2019-08-20

十年以上、病に苦しんだ父が、半年前ついに死んだ。

働きながら介護をする母を労うでもなく我が儘放題な態度が腹に据えかねて、私の中の父はとうに死んでいた。喪失感はなかった。

晩年はずっと病院暮らしで、テレビにも音楽にも興味を失い、言うことを聞かない身体をたまにもぞもぞと動かしながら、四六時中白い天井を眺めているだけだった。

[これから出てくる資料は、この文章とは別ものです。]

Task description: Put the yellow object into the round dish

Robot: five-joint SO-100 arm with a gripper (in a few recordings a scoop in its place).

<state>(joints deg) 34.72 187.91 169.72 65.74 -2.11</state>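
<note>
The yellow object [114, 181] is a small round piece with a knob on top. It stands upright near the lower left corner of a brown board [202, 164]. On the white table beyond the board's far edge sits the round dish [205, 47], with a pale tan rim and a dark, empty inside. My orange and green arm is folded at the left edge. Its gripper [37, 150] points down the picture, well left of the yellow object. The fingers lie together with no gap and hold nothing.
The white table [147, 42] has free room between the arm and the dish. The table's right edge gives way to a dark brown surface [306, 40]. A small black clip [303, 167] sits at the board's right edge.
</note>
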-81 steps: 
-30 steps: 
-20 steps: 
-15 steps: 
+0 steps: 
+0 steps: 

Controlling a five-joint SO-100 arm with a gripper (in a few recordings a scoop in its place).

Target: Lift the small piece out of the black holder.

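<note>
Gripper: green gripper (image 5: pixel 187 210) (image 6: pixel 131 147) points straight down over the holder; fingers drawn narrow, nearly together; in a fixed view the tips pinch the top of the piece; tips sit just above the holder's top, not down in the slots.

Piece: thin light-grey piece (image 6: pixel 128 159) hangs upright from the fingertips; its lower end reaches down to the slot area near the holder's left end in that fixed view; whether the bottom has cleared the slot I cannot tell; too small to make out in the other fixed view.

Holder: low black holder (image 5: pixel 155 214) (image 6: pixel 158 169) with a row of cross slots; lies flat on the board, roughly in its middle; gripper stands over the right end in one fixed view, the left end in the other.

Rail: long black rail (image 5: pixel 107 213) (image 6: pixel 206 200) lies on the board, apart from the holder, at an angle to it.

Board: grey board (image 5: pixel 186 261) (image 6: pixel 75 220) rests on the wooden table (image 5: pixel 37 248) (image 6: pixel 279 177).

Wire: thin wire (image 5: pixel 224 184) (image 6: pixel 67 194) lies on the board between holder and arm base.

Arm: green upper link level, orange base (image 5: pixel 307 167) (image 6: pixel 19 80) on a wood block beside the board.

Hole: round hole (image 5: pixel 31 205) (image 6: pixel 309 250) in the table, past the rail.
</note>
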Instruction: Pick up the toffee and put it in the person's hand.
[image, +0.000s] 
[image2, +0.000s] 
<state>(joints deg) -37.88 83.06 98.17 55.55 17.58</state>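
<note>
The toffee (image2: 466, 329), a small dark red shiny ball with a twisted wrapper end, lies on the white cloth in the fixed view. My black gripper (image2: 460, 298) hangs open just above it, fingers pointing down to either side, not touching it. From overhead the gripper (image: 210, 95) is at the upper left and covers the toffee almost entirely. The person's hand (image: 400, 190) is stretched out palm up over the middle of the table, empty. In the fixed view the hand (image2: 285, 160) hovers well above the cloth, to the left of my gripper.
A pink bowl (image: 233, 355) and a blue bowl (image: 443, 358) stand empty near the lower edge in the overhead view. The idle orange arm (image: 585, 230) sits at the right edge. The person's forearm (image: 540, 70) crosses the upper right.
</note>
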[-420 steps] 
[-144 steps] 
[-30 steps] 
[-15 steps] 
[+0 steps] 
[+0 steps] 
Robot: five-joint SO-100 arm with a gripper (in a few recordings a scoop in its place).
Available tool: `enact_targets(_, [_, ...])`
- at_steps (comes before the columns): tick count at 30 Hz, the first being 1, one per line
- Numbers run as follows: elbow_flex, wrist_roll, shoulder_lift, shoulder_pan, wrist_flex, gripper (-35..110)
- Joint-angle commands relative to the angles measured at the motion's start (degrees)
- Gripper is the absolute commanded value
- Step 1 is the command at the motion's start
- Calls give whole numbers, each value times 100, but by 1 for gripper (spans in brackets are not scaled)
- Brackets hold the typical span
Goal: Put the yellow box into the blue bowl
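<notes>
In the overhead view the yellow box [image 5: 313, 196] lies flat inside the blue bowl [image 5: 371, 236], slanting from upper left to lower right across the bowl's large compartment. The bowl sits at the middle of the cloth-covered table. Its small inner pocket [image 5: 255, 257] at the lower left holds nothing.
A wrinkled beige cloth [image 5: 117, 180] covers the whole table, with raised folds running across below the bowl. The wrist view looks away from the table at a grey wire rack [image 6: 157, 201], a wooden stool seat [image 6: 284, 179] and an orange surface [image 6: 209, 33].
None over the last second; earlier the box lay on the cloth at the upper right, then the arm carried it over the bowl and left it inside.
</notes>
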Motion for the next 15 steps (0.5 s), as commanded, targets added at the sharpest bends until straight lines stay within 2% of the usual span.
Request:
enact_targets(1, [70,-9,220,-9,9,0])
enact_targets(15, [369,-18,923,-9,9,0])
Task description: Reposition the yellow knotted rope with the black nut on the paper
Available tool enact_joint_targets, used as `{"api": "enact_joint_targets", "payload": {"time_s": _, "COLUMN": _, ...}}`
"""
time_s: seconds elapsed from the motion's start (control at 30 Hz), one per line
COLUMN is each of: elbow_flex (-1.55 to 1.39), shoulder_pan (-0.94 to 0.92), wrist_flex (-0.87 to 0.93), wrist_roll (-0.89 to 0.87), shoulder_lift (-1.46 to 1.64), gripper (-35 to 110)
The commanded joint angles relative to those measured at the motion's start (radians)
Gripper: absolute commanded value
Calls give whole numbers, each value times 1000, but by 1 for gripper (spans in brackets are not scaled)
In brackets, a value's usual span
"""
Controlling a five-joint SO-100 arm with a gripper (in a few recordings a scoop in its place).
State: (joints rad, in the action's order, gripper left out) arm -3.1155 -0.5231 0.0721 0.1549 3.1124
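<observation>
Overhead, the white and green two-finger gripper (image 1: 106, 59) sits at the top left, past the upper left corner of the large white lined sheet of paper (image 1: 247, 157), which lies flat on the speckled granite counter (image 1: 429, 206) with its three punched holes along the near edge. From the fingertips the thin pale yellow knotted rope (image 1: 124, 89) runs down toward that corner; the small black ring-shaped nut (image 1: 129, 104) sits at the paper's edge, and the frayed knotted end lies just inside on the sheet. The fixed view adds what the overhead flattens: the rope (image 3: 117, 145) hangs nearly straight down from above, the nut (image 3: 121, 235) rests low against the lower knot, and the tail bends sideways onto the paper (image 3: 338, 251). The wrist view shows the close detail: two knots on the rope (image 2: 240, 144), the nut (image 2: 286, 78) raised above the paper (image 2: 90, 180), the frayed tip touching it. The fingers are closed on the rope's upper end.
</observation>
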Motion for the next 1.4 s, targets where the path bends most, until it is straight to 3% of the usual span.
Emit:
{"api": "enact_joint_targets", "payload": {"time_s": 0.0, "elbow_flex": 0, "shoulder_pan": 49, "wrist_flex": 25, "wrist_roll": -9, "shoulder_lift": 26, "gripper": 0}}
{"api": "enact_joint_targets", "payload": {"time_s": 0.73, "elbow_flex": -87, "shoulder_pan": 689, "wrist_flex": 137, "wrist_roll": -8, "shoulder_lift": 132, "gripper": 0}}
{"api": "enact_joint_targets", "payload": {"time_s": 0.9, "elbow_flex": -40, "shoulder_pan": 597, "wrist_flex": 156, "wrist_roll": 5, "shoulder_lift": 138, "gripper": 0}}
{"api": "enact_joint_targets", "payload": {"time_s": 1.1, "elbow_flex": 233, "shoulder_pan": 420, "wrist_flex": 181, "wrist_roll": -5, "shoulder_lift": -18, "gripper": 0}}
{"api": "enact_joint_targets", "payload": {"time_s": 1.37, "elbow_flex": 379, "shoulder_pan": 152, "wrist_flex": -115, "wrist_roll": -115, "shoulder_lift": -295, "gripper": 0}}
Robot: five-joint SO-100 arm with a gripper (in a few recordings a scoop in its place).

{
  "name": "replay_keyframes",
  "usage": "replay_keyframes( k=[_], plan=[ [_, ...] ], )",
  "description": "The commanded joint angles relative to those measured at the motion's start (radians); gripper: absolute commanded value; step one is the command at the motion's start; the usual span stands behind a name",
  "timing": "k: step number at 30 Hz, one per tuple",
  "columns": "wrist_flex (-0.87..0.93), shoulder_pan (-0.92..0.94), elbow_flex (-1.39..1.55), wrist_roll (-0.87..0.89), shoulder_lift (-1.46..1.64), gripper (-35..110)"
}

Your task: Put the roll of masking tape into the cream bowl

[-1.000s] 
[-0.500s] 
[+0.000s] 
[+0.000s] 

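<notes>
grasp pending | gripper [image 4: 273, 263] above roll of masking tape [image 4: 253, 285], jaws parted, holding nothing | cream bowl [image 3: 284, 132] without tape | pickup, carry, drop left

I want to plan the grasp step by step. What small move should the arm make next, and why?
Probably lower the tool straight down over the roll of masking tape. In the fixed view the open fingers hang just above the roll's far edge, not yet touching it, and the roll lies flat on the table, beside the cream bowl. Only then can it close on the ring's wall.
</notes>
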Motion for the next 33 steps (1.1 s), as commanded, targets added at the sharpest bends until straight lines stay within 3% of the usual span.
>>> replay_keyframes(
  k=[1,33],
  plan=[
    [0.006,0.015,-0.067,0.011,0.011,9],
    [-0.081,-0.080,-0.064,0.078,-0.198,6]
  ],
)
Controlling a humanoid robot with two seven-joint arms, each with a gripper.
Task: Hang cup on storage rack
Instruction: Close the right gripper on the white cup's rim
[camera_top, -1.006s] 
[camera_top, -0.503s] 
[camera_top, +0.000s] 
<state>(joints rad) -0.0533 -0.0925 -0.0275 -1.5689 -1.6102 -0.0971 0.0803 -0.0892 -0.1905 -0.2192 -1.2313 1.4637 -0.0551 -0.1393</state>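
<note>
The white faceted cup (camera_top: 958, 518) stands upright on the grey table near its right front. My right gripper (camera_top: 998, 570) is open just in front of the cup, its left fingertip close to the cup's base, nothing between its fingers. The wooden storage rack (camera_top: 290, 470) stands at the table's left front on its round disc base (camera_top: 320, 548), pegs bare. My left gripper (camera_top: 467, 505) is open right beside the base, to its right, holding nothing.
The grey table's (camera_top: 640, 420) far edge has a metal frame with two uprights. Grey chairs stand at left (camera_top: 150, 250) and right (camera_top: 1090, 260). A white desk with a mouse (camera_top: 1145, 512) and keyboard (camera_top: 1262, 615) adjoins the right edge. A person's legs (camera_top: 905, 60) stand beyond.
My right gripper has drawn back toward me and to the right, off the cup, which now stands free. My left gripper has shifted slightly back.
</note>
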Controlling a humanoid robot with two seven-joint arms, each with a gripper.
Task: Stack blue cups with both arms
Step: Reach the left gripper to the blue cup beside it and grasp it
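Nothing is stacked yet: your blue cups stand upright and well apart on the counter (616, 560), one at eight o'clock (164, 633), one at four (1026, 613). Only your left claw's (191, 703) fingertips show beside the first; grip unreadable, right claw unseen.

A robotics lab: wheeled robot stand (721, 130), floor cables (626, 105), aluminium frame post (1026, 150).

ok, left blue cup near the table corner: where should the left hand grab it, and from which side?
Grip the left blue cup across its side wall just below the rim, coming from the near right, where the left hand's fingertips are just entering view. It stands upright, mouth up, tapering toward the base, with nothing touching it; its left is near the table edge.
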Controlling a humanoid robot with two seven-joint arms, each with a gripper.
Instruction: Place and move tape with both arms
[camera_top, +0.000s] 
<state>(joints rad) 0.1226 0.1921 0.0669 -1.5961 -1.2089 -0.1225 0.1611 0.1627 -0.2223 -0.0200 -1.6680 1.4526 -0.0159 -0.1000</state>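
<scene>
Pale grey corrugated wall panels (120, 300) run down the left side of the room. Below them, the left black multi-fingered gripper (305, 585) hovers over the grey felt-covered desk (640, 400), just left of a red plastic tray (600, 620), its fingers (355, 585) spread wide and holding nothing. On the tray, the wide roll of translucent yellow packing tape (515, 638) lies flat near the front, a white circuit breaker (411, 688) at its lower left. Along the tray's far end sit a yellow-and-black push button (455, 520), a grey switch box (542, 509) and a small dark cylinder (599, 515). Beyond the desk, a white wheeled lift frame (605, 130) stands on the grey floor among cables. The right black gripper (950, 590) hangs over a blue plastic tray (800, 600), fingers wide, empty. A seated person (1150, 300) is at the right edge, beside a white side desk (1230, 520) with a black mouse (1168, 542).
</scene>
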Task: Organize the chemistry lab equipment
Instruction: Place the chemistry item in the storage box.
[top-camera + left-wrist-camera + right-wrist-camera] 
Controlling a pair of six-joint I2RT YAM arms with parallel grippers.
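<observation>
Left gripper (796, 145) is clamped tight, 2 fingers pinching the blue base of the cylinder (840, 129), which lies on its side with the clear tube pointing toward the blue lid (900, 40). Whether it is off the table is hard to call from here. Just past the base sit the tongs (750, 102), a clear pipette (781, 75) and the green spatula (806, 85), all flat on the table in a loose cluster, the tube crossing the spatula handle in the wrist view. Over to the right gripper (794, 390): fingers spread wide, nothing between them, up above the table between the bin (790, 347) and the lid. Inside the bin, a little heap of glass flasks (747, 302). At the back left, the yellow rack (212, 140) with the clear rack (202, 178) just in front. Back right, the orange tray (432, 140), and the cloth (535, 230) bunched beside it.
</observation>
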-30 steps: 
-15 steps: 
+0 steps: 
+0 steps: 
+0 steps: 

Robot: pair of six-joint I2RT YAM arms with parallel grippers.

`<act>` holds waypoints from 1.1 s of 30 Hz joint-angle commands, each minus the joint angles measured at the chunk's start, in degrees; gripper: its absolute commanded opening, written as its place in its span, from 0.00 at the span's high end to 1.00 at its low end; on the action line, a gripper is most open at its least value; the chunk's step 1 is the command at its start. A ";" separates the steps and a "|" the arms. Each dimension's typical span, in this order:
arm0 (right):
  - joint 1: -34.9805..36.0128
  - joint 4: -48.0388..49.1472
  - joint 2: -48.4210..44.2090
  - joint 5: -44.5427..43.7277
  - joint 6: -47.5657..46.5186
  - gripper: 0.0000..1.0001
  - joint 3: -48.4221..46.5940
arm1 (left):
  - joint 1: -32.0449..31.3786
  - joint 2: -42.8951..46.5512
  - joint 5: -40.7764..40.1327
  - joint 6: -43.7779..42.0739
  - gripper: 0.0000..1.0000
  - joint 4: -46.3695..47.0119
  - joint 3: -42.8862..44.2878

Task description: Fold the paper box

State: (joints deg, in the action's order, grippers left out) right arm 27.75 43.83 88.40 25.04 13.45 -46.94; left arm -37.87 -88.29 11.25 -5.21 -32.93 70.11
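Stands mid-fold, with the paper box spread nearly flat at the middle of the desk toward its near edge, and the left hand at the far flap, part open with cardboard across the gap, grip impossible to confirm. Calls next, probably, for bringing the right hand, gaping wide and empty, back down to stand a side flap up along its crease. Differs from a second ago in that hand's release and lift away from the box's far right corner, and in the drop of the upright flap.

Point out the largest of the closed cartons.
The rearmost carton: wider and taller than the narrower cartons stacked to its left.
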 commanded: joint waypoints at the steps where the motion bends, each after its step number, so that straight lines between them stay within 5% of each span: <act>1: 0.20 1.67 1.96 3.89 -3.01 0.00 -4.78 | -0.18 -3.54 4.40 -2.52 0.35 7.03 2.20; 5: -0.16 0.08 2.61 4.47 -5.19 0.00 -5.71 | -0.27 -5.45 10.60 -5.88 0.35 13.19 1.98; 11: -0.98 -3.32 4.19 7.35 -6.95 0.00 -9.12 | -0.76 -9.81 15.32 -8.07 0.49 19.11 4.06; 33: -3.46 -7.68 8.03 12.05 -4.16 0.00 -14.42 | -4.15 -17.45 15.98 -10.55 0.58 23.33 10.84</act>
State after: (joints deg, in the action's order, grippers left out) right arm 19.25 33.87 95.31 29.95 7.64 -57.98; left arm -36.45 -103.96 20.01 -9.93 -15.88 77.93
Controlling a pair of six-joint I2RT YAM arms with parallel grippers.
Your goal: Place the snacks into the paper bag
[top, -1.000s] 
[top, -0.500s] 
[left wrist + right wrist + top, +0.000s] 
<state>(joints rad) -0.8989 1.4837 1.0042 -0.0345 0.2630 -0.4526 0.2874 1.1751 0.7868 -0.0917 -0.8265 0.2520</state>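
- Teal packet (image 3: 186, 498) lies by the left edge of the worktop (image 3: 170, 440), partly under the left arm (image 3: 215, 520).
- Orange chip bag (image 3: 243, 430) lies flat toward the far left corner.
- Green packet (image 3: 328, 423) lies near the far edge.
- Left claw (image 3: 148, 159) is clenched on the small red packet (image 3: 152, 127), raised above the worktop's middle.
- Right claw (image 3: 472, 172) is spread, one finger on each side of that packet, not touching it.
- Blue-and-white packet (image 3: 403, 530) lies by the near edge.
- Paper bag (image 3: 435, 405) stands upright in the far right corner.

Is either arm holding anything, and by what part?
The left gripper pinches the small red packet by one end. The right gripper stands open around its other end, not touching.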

屍のようだ、と頭の片隅に思いながら、正月だけ義務的に見舞い続けた。

初盆で、祖父母と父が眠る墓参りへ行くことになった。

見栄っ張りな祖父が購入したお墓は車で行きづらいところにあったが、自家用車は父が寝たきりになった時点で手放した。最寄り駅で集合し、タクシーで向かうことになっていた。

途中、電車の窓から病院が見えた。

父がまだ通院で済んでいた頃、しばしば付き添いで行った病院だった。ちょうど大学に通うのを辞め、働き始めた頃だった。

診察後に併設の喫茶店で二人で食事したことを思い返す。

大学は行かないのか」と聞く父に、大学に通えなくなった幼稚な言い訳と、仕事やりがいを語って聞かせた。

「好きにしな」と父は短く返して、パスタを啜った。

私が志し、そして諦めた学科は父と同じだった。働く父は好きだった。

あの病院での会話が、「生きた父」との最後のやり取りだったなと回想して、少し涙ぐんだ。

信仰心がない私にとって、お墓は単なる骨の安置場所だ。

清掃して、お供えをして、お線香を上げて、手を合わせても、「生きた父」には二度と届かない。病院で寝ていた屍と同じようなものだ。

お盆墓参りは、正月のお見舞いと同じように、ただ義務的に続けることになるのだろうな。なんだか嫌だな。